• **Exercise instructions**: Once you have located the line containing "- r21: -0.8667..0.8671" in the material below, return it exactly along with each line after it through the line containing "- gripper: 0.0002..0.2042".

• **Collected data**:
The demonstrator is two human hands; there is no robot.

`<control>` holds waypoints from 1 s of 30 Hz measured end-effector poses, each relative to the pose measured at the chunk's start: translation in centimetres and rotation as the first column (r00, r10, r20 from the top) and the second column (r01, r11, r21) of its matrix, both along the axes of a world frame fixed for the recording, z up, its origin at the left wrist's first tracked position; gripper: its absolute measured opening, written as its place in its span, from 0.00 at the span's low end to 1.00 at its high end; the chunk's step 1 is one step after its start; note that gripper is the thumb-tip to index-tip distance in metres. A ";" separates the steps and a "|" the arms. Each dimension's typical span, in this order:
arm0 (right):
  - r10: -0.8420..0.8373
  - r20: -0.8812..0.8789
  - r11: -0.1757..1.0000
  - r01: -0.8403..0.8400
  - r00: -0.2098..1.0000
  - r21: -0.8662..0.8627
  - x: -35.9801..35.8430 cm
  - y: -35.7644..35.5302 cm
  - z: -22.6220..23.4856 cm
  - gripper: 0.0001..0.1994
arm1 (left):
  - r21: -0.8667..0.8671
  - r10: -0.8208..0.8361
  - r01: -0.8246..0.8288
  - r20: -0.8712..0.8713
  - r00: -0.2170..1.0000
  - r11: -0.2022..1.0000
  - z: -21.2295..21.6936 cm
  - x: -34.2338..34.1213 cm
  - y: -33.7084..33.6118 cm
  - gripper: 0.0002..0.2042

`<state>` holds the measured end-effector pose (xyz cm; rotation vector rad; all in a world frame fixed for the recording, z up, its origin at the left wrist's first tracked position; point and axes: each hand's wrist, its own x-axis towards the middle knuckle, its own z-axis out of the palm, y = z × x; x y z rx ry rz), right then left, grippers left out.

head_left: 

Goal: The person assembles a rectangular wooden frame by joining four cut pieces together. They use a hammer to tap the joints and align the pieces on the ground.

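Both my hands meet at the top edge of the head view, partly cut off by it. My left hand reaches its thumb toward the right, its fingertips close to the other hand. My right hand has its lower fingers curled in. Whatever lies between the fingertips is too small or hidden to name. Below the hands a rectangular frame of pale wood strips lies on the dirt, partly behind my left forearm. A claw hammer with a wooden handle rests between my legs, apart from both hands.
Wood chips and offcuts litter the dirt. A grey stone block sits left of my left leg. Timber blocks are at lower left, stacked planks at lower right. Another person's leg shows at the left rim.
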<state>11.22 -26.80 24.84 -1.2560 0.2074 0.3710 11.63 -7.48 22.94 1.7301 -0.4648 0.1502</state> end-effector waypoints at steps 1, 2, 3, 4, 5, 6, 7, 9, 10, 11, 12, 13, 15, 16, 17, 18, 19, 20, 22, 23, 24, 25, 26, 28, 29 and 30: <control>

• **Response below**:
  - r21: -0.8667..0.8671
  - r10: -0.8208..0.8361
  - r01: -0.8246..0.8288
  - r20: -0.8712..0.8713
  - r00: -0.2170..1.0000
  - r11: -0.2022..1.0000
  - z: -21.2295..21.6936 cm
  - x: -34.2338..34.1213 cm
  - y: -33.7084..33.6118 cm
  - gripper: 0.0002..0.2042

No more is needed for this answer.